▶ _Problem to solve_: Where does the word "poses" occur in the data below? Copy each line that holds it.

▶ _Source material_:
___
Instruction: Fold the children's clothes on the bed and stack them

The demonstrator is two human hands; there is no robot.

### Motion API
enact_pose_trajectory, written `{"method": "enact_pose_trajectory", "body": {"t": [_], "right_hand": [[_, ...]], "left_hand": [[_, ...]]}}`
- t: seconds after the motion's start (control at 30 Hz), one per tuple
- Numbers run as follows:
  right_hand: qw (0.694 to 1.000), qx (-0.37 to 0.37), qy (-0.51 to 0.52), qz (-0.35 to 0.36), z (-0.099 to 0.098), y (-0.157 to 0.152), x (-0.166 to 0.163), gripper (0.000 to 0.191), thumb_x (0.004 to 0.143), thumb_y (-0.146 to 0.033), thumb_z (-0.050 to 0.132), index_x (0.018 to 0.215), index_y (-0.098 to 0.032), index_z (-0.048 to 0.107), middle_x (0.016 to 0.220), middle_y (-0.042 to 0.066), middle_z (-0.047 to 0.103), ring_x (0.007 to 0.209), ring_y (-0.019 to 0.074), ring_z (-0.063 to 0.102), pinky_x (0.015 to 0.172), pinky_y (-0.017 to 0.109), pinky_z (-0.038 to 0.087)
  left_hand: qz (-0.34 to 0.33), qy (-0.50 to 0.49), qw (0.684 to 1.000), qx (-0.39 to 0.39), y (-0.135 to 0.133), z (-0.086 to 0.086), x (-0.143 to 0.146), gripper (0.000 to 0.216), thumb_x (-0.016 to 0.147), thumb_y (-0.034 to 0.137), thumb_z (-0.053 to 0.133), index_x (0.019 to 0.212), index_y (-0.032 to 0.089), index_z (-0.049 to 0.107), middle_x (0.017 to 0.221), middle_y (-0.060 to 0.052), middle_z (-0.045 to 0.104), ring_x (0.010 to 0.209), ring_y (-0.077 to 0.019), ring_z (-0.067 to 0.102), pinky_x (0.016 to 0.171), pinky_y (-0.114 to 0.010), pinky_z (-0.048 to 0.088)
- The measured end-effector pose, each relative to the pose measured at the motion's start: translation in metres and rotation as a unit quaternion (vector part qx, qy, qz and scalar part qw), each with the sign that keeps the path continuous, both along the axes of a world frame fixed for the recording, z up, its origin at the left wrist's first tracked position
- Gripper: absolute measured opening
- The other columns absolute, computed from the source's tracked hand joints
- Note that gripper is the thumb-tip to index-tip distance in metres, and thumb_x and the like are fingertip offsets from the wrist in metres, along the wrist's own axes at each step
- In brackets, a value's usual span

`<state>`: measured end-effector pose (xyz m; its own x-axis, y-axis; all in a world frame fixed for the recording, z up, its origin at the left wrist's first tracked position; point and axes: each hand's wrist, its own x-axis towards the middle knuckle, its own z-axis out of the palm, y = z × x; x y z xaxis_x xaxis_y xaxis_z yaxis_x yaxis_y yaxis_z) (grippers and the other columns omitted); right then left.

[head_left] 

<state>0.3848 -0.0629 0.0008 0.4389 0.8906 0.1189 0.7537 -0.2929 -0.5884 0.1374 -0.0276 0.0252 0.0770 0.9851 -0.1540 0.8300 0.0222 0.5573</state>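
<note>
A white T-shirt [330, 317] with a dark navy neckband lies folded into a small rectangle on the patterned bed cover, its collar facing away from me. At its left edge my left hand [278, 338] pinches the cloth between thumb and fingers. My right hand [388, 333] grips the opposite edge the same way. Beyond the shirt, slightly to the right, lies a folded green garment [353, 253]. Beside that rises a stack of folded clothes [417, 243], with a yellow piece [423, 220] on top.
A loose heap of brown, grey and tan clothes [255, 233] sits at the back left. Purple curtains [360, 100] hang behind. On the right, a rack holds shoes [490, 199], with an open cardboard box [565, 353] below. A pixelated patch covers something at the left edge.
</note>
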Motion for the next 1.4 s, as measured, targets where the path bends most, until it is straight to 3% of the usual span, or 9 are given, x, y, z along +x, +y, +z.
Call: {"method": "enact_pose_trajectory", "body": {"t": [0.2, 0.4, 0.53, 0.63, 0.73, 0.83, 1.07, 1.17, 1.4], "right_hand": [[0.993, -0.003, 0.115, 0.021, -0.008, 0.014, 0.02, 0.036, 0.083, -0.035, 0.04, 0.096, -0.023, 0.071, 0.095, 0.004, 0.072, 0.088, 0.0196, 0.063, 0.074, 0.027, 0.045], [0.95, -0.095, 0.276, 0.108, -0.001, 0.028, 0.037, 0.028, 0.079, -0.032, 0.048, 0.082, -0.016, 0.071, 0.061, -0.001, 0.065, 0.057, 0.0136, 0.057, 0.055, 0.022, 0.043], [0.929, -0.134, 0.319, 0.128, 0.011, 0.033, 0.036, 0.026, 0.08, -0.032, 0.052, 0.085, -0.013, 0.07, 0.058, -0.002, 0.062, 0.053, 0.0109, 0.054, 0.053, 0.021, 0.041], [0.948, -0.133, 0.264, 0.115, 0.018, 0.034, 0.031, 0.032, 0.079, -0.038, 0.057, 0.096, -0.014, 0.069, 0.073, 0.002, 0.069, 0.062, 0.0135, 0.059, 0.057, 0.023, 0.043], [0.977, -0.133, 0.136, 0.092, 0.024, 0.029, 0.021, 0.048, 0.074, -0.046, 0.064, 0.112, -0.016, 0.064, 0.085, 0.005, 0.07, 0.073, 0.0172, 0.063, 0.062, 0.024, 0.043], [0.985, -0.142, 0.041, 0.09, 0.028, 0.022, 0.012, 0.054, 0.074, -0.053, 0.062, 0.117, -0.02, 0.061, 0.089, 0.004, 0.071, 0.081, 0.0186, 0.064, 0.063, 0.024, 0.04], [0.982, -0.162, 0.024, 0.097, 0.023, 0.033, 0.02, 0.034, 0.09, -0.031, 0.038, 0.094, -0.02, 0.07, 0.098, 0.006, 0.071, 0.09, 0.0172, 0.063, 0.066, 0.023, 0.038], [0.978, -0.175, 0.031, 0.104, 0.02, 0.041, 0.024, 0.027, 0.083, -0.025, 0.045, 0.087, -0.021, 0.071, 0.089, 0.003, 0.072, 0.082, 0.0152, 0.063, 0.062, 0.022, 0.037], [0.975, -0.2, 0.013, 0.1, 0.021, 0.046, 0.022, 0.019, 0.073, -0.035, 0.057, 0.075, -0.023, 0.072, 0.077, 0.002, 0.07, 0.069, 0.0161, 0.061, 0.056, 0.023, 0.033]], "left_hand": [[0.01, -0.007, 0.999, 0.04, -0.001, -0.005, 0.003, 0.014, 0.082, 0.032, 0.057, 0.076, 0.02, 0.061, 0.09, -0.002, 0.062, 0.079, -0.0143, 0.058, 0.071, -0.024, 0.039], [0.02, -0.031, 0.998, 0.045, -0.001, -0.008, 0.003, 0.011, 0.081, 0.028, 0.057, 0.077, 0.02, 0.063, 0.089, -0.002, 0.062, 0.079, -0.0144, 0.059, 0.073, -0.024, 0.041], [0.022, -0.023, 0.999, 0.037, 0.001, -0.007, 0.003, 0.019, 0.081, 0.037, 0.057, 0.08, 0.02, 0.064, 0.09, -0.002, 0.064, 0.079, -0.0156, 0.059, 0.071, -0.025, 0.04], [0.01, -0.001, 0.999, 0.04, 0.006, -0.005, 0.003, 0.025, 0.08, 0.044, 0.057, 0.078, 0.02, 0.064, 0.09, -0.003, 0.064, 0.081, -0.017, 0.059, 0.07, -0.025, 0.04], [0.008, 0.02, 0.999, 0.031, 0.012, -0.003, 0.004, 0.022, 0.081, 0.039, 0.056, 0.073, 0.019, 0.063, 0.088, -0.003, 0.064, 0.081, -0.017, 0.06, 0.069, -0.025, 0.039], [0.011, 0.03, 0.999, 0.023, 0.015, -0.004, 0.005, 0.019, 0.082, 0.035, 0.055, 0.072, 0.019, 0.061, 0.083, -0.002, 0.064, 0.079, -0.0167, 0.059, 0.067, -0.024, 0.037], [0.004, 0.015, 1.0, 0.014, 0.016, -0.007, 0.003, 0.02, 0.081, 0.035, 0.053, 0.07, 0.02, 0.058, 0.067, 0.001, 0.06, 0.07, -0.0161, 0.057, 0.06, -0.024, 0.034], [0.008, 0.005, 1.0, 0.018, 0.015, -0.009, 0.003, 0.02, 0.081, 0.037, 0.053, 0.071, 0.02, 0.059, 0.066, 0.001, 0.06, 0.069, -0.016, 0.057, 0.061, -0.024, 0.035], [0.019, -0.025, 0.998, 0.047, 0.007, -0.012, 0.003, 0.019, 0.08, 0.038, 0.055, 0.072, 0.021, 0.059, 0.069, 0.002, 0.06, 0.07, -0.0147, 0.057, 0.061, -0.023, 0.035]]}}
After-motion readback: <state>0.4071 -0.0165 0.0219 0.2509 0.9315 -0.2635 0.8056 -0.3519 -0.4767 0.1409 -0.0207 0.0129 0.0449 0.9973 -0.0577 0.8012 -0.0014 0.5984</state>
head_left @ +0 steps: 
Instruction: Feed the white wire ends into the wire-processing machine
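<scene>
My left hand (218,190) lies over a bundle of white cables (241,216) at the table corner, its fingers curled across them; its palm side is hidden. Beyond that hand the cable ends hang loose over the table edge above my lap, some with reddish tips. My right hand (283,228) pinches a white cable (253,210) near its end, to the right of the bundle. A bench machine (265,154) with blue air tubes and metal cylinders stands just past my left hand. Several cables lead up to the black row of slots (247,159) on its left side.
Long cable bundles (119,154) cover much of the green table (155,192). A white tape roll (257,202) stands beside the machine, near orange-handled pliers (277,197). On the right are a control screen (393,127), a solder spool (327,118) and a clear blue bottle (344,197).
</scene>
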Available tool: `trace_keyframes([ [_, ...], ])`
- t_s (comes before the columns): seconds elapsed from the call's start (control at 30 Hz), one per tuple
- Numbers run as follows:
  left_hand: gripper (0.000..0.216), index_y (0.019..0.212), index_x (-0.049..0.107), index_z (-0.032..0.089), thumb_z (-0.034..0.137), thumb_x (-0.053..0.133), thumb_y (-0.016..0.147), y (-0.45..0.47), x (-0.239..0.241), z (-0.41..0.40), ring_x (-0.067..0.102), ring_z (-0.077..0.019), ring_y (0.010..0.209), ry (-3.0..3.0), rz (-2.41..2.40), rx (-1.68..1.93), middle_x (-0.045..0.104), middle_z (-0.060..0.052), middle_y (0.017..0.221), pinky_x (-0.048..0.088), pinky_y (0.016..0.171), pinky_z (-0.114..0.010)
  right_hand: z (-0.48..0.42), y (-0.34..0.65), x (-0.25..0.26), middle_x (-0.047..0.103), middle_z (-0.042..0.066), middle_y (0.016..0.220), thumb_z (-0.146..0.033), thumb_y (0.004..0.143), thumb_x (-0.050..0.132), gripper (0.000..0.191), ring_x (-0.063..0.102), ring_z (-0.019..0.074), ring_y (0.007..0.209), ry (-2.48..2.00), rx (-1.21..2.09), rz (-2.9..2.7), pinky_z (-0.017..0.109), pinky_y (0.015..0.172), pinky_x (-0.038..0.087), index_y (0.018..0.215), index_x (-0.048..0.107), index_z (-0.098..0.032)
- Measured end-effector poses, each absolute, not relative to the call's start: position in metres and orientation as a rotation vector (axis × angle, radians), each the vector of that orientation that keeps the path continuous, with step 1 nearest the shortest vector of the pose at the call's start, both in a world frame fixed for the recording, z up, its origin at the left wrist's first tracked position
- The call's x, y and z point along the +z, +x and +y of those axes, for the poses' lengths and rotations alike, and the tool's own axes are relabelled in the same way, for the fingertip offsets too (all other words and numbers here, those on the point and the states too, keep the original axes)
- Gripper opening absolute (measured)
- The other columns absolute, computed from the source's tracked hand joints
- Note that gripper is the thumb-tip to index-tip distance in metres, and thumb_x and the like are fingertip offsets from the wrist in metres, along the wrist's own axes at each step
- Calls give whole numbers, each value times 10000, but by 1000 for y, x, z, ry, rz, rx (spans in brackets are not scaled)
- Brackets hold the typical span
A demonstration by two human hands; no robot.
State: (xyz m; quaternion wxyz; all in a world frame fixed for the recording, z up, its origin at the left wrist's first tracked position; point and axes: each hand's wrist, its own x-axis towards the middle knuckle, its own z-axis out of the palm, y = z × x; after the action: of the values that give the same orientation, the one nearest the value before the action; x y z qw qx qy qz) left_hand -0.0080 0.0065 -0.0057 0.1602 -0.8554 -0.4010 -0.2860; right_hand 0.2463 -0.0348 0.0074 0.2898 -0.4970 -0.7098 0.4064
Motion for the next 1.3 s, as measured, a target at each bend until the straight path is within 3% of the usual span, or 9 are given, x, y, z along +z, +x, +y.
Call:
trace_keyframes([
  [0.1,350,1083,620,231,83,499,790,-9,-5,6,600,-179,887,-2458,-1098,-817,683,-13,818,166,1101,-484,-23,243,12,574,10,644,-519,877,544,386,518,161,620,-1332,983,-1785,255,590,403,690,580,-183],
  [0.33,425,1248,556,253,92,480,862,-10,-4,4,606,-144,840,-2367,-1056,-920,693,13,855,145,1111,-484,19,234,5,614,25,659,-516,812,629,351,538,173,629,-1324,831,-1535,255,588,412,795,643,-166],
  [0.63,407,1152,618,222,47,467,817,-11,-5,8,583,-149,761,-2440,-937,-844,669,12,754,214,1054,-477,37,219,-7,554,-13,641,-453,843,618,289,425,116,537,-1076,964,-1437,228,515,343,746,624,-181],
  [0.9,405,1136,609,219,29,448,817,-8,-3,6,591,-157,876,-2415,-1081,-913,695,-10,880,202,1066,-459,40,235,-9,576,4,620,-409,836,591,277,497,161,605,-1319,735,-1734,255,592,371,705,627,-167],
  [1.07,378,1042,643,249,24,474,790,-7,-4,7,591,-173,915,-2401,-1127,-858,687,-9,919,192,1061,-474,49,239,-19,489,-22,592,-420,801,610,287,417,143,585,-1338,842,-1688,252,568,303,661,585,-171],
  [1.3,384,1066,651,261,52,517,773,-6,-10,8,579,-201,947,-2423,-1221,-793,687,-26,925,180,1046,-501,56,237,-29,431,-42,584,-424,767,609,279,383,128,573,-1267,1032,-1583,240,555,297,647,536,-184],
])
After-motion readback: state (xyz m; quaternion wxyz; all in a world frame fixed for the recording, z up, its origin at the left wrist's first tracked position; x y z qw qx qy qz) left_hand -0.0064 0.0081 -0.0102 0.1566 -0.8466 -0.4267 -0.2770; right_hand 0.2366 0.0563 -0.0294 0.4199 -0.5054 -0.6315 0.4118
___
▶ _Output for this exercise_:
- Measured end-effector poses, each absolute, not relative to the call's start: position in metres and orientation as a rotation vector (axis × angle, radians), each the vector of that orientation that keeps the path continuous, with step 1 nearest the shortest vector of the pose at the call's start, both in a world frame fixed for the recording, z up, its origin at the left wrist's first tracked position
- The call's x, y and z point along the +z, +x and +y of those axes, for the poses' lengths and rotations alike, and the tool's own axes are relabelled in the same way, for the fingertip offsets too (all other words and numbers here, those on the point and the states too, keep the original axes)

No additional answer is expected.